Small Datum: July 2014

In the beginning there was LevelDB. It is wonderful to see so much functionality provided by a small amount of clean code. The benchmark results show very high performance for a small, cached database without concurrency. AFAIK, this is a great solution for at least one widely-used and important workload. But it isn't a server DBMS and I don't think the project owners want it to become one as that will make the code more complex and even add a few bugs.

Editorial #1

While LevelDB isn't a server DBMS, it is a good basis for one. So we have forks or projects based on it like RocksDB and HyperLevelDB and we are starting to get benchmark results that compare the forks with each other and with non-LevelDB DBMS products. Where there is benchmarking there might be benchmarketing so it helps to understand the client, db_bench, that is frequently used to generate benchmark results.

For starters, my faith in a particular benchmark result is inversely related to the number of products evaluated in the test. It is hard to find someone with expertise in multiple systems to vouch that the result for a specific product wasn't lousy because of misconfiguration or misuse. Results should be explained and that takes more time as more systems are included in a result. While recent changes have made RocksDB better, it is much harder to configure than LevelDB so I won't be surprised when lousy results are caused by misconfiguration.
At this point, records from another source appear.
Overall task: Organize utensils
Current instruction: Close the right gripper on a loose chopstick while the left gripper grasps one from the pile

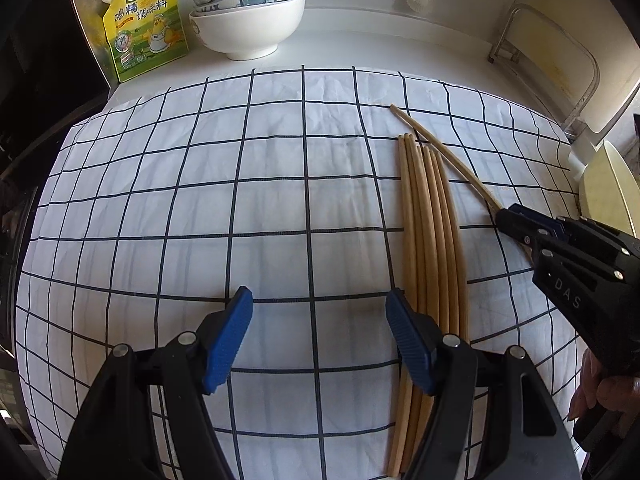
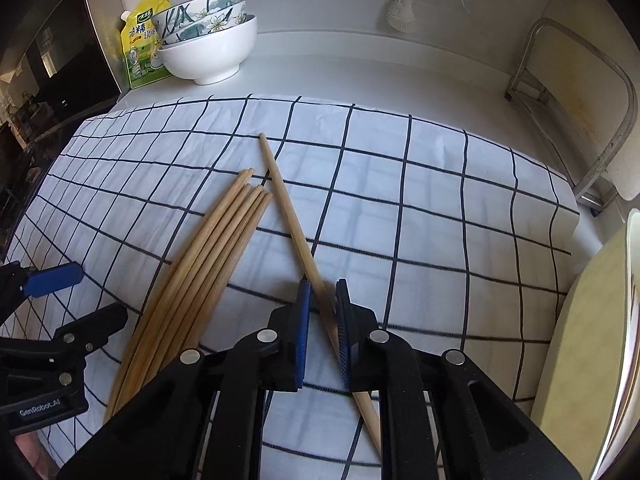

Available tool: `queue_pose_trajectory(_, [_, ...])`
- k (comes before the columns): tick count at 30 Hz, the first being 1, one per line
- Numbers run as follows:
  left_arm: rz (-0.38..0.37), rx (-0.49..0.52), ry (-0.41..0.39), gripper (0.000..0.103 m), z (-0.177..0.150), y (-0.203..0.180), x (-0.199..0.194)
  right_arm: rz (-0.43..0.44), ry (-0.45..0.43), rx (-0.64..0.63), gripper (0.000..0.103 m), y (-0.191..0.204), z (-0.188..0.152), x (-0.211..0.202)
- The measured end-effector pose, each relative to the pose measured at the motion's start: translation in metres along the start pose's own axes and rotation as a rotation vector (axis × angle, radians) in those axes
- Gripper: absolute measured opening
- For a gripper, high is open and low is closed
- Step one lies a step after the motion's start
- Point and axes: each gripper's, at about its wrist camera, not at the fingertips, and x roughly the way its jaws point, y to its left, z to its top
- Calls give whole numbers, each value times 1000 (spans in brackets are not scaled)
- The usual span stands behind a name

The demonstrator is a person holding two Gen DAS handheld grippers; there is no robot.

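The right gripper [image 2: 322,320] has its fingers [image 2: 303,332] closed narrowly on a single chopstick [image 2: 288,216], which angles far-left across the checked cloth [image 2: 400,200] with its far tip beyond the bundle of chopsticks [image 1: 430,232]. The left gripper [image 1: 320,336] holds nothing, its fingers [image 1: 230,332] spread wide over the cloth, the right finger just beside the bundle lying near-to-far. At the far left of the worktop [image 1: 360,40] stand stacked bowls [image 1: 246,12] and a yellow seasoning pouch [image 1: 144,24].
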Motion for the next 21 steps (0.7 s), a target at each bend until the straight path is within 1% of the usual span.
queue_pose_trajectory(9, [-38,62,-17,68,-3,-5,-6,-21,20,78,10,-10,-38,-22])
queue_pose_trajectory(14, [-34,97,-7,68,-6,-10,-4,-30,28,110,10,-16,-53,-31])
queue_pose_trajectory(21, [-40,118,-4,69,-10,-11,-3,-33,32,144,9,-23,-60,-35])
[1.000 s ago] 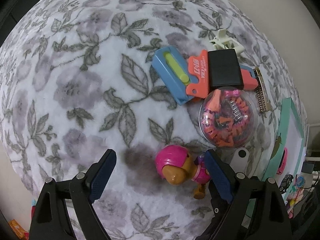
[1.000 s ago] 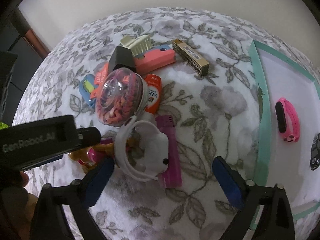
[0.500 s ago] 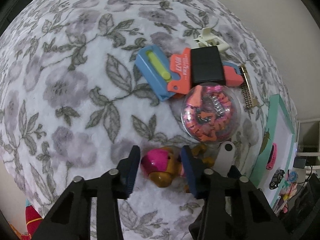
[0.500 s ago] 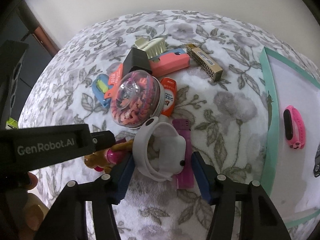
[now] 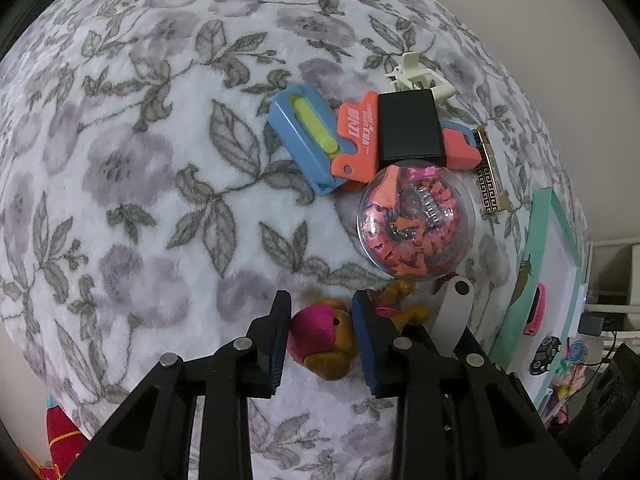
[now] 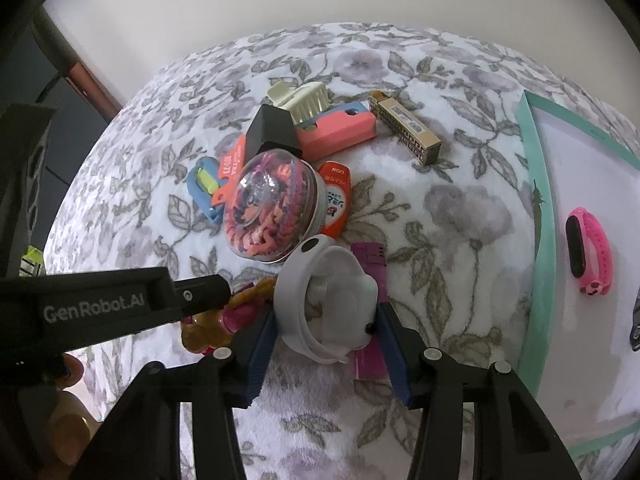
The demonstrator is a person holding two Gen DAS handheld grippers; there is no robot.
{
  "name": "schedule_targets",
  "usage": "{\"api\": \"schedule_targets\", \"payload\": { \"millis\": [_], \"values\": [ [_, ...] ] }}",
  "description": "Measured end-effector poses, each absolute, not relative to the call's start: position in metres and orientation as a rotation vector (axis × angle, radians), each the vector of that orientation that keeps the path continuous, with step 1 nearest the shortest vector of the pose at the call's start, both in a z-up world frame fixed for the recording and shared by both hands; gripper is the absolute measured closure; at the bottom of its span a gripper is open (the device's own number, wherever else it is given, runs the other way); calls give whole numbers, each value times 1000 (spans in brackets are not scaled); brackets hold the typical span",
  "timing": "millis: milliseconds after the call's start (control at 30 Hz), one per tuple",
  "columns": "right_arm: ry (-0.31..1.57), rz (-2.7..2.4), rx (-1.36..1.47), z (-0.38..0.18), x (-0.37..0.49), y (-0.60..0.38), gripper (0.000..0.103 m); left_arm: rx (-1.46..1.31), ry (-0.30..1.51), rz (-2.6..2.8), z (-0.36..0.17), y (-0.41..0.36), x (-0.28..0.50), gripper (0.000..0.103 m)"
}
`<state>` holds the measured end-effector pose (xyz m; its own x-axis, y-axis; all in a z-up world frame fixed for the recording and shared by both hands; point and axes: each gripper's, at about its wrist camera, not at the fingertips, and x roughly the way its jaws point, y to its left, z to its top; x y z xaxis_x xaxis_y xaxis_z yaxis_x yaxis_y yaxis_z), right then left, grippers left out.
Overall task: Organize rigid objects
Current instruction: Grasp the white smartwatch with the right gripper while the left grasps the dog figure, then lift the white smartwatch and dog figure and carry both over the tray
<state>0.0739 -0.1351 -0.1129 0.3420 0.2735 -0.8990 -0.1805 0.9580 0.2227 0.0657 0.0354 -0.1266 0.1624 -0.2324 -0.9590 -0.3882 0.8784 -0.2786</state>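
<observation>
A toy dog with a pink helmet [image 5: 320, 340] lies on the flowered blanket [image 5: 140, 160]. My left gripper [image 5: 321, 312] points down over it, jaws closing, and both pads press the toy's head. A white wristwatch with a looped strap [image 6: 340, 300] rests partly on a purple lighter [image 6: 370, 264]. The right gripper [image 6: 326, 314] straddles the watch, jaws closing, with the pads touching its strap and case. In the right wrist view the left gripper's black body [image 6: 120, 304] crosses in from the left, hiding most of the dog.
Just beyond both grippers is a clear dome of orange and pink pieces [image 5: 416, 220], then a blue cutter [image 5: 304, 140], orange clip [image 5: 358, 140], black box [image 5: 410, 128], cream hair claw [image 5: 420, 78] and gold patterned box [image 5: 490, 176]. A teal-rimmed white tray [image 6: 536, 200] at right holds a pink band [image 6: 588, 256].
Both pairs of jaws have gone from wide apart to narrow: the left onto the toy dog's head, the right onto the white watch. Neither hand has shifted its place.
</observation>
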Motion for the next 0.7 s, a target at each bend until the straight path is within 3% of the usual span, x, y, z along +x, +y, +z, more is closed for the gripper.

Fortunately, it is easy to share db_bench command lines.

Editorial #2

The RocksDB team has done a lot of great work to improve in-memory performance. When I was helping (a long time ago), we spent a lot of time on IO-bound & write-heavy workloads. Prior to the addition of universal compaction by Dhruba we added monitoring and learned that if you have a write-heavy workload then you are not going to have a good time with LevelDB. We aren't unique in learning that.

These problems described below become visible when you run a random-write workload on a large database and get the LSM into a steady state. It is possible to not reproduce the problem by avoiding some of these steps.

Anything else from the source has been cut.